## WORK ITEM
Every line below must come back exactly as it stands, with the images omitted.

## STORED DATA
=== Section Start ===

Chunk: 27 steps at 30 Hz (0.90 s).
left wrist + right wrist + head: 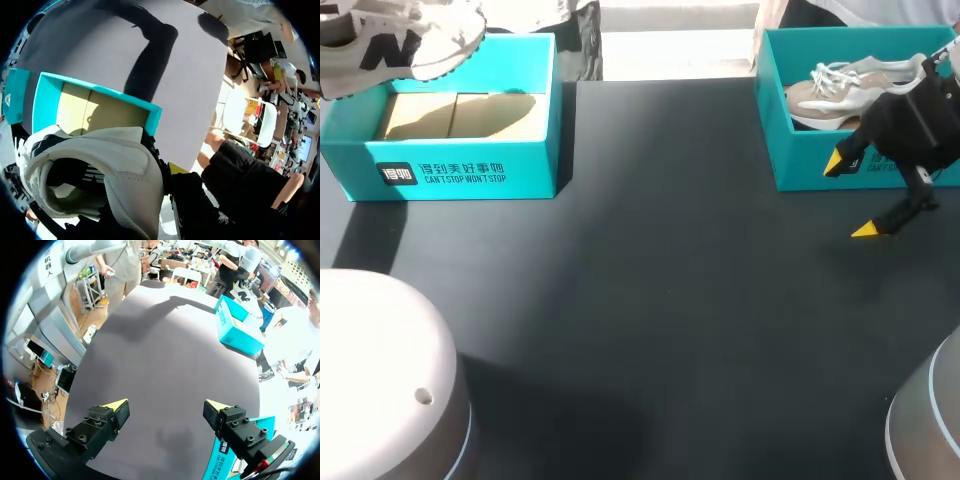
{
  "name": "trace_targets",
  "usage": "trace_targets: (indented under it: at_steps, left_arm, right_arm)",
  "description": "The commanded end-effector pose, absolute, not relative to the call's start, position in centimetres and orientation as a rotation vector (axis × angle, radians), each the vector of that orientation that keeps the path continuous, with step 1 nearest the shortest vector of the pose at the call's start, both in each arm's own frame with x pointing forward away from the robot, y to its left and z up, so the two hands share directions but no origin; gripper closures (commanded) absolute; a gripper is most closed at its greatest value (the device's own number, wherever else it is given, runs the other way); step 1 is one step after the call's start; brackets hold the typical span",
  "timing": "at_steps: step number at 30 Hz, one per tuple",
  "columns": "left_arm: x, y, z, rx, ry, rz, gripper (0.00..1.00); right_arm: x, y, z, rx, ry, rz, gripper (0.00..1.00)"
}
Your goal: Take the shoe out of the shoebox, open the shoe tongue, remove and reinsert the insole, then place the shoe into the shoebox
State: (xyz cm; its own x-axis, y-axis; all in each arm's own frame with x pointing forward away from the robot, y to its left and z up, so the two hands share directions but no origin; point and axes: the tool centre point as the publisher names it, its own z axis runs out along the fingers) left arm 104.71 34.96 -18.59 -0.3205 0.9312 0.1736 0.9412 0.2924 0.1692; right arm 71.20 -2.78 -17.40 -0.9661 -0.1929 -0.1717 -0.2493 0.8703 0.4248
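Observation:
A white shoe with black markings (430, 45) hangs above the left teal shoebox (460, 170), whose cardboard floor is bare. In the left wrist view the shoe (115, 170) fills the foreground, and my left gripper (162, 172) is shut on its collar. Only one of that gripper's yellow fingertips (175, 167) shows, and the box (45, 100) lies below. My right gripper (852, 197) stands open in front of the right teal shoebox (800, 165), nothing between its fingers. In its own view, the right gripper (166, 407) is spread wide over bare tabletop.
A beige shoe with white laces (845, 90) lies in the right shoebox. The dark tabletop (660, 300) stretches between the two boxes. The far left box (237, 327) also shows in the right wrist view.

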Motion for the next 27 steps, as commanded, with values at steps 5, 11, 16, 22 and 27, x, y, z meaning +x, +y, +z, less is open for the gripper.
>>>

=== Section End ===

## EXERCISE SOLUTION
Chunk: 27 steps at 30 Hz (0.90 s).
left wrist + right wrist + head: 
{
  "name": "trace_targets",
  "usage": "trace_targets: (indented under it: at_steps, left_arm, right_arm)",
  "description": "The commanded end-effector pose, absolute, not relative to the call's start, position in centimetres and orientation as a rotation vector (axis × angle, radians), each the vector of that orientation that keeps the path continuous, with step 1 nearest the shortest vector of the pose at the call's start, both in each arm's own frame with x pointing forward away from the robot, y to its left and z up, so the two hands share directions but no origin; gripper closures (commanded) absolute; a gripper is most closed at its greatest value (the device's own number, wherever else it is given, runs the other way); step 1 is one step after the call's start; brackets hold the typical span",
  "timing": "at_steps: step number at 30 Hz, one per tuple",
  "columns": "left_arm: x, y, z, rx, ry, rz, gripper (0.00..1.00); right_arm: x, y, z, rx, ry, rz, gripper (0.00..1.00)"
}
Your goal: Take the shoe out of the shoebox, open the shoe tongue, remove and reinsert the insole, then place the shoe into the shoebox
State: (xyz cm; its own x-axis, y-axis; all in each arm's own frame with x pointing forward away from the robot, y to its left and z up, so the two hands share directions but no origin; point and axes: the tool centre point as the publisher names it, its own z axis runs out along the fingers) left arm 104.71 34.96 -18.59 -0.3205 0.9312 0.1736 0.9412 0.2924 0.1692; right arm 71.20 -2.78 -17.40 -0.9661 -0.1929 -0.1717 -0.2493 0.8703 0.4248
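Observation:
A white shoe with black markings (430, 45) hangs above the left teal shoebox (460, 170), whose cardboard floor is bare. In the left wrist view the shoe (115, 170) fills the foreground, and my left gripper (162, 172) is shut on its collar. Only one of that gripper's yellow fingertips (175, 167) shows, and the box (45, 100) lies below. My right gripper (852, 197) stands open in front of the right teal shoebox (800, 165), nothing between its fingers. In its own view, the right gripper (166, 407) is spread wide over bare tabletop.
A beige shoe with white laces (845, 90) lies in the right shoebox. The dark tabletop (660, 300) stretches between the two boxes. The far left box (237, 327) also shows in the right wrist view.
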
Motion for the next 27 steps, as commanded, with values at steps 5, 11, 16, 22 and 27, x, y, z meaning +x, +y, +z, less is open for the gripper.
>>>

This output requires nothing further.